◆ WHAT IS BEING ASKED: Reproduce every record exactly.

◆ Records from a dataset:
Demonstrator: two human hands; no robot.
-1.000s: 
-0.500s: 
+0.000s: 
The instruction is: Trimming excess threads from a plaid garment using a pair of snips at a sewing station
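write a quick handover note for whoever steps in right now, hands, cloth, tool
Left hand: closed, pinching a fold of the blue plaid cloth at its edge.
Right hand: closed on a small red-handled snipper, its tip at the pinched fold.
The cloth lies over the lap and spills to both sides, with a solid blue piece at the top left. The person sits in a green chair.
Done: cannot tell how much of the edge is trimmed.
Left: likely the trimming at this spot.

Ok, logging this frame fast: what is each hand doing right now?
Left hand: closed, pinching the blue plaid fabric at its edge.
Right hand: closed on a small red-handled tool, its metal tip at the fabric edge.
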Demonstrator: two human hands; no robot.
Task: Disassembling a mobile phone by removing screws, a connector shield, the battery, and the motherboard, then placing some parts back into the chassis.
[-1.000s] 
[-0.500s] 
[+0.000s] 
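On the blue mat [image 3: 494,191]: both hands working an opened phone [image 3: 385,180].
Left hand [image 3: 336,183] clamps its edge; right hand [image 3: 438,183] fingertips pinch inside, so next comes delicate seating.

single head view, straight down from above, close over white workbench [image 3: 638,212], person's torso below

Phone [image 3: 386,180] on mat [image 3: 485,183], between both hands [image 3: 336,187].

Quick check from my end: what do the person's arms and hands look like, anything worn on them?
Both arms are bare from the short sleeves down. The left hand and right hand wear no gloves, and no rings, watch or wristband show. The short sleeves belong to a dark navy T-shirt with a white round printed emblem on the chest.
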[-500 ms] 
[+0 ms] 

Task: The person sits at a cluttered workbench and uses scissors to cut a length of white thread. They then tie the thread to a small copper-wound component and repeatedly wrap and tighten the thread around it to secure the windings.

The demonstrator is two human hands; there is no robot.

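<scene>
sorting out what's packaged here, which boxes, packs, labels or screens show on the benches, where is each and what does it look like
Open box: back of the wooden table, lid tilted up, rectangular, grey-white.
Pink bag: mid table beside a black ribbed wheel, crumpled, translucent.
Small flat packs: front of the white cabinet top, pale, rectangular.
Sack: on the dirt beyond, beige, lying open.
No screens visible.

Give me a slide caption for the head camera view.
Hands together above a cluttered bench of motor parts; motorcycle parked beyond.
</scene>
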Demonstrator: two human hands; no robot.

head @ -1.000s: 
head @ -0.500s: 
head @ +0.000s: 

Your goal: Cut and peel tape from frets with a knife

◆ COMPLETED TASK:
Demonstrator: two human hands; no robot.
-1.000s: 
-0.500s: 
+0.000s: 
The instruction is: Trimming excess threads from a plaid garment using a pair of snips at a sewing station
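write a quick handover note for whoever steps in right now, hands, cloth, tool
Left hand: closed, pinching a fold of the blue plaid cloth at its edge.
Right hand: closed on a small red-handled snipper, its tip at the pinched fold.
The cloth lies over the lap and spills to both sides, with a solid blue piece at the top left. The person sits in a green chair.
Done: cannot tell how much of the edge is trimmed.
Left: likely the trimming at this spot.

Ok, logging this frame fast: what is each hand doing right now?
Left hand: closed, pinching the blue plaid fabric at its edge.
Right hand: closed on a small red-handled tool, its metal tip at the fabric edge.
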Demonstrator: two human hands; no robot.
Task: Disassembling a mobile phone by removing screws, a connector shield, the battery, and the motherboard, then placing some parts back into the chassis.
[-1.000s] 
[-0.500s] 
[+0.000s] 
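On the blue mat [image 3: 494,191]: both hands working an opened phone [image 3: 385,180].
Left hand [image 3: 336,183] clamps its edge; right hand [image 3: 438,183] fingertips pinch inside, so next comes delicate seating.

single head view, straight down from above, close over white workbench [image 3: 638,212], person's torso below

Phone [image 3: 386,180] on mat [image 3: 485,183], between both hands [image 3: 336,187].

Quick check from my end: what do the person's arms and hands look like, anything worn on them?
Both arms are bare from the short sleeves down. The left hand and right hand wear no gloves, and no rings, watch or wristband show. The short sleeves belong to a dark navy T-shirt with a white round printed emblem on the chest.
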[-500 ms] 
[+0 ms] 

Task: The person sits at a cluttered workbench and uses scissors to cut a length of white thread. They then tie the thread to a small copper-wound component and repeatedly wrap and tighten the thread around it to secure the windings.

The demonstrator is two human hands; there is no robot.

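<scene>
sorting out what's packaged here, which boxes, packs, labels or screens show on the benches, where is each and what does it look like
Open box: back of the wooden table, lid tilted up, rectangular, grey-white.
Pink bag: mid table beside a black ribbed wheel, crumpled, translucent.
Small flat packs: front of the white cabinet top, pale, rectangular.
Sack: on the dirt beyond, beige, lying open.
No screens visible.

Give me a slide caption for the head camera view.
Hands together above a cluttered bench of motor parts; motorcycle parked beyond.
</scene>
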Demonstrator: two human hands; no robot.

head @ -1.000s: 
head @ -0.500s: 
head @ +0.000s: 

Your goal: Cut and peel tape from frets with a knife

The exercise is done; no more work remains.